> **Problem to work on**
Find out how many lines of the listing below include "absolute" and report only that number.

• • • •

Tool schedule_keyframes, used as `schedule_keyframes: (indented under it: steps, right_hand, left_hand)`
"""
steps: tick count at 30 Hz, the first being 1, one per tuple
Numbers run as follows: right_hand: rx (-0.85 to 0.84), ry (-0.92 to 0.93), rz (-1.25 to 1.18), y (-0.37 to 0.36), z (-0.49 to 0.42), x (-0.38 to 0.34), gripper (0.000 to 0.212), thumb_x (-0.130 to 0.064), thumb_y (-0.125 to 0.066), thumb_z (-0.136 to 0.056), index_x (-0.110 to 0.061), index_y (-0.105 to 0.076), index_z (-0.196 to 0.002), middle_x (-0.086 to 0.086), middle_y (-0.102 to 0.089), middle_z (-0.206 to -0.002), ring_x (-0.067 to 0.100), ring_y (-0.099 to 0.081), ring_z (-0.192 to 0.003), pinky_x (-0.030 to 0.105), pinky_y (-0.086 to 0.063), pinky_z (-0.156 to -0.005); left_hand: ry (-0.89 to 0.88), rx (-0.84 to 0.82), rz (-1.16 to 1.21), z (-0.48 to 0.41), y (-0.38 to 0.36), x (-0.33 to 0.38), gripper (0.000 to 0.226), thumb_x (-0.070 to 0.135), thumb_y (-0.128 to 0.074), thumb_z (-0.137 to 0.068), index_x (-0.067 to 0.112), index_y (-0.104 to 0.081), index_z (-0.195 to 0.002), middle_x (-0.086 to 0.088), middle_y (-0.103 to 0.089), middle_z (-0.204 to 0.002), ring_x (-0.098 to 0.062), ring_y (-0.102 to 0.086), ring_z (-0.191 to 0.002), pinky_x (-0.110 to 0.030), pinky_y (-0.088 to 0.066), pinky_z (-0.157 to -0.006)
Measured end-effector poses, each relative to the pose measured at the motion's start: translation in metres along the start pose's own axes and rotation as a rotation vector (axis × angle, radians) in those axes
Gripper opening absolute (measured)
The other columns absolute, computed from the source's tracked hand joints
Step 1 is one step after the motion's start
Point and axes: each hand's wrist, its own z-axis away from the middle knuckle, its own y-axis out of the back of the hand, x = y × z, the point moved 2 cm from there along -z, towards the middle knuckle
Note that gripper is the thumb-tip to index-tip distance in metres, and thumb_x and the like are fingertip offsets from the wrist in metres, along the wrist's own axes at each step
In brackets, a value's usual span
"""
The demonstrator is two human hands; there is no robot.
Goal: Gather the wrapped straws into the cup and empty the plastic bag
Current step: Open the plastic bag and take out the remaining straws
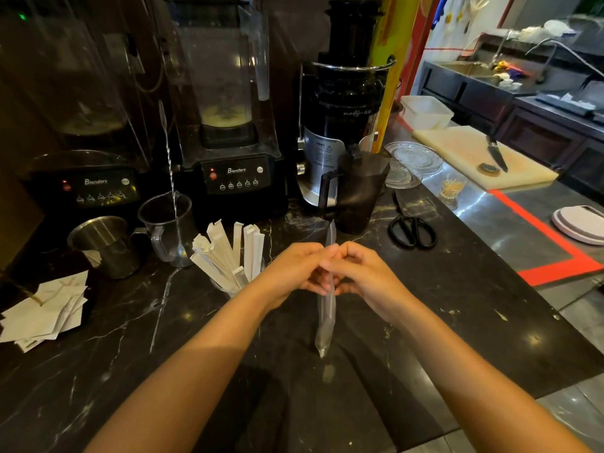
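Counter [425, 308]: dark marble, bears all items. Blender [228, 132]: stands at back. Left hand [294, 273] and right hand [366, 276]: meet above the counter centre, fingers of both closed on the bag. Bag [325, 322]: clear plastic, squeezed narrow, hangs upright between the hands. Cup [225, 287]: clear, just left of the left hand. Straws [228, 250]: white-wrapped, stand fanned in the cup.

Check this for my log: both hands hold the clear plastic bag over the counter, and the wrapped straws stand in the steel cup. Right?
Not quite. The head view shows the wrapped straws in a clear cup, not the steel cup. Both hands, left and right, do hold the plastic bag.
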Motion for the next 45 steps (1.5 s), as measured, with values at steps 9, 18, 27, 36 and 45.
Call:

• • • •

> **Response box**
2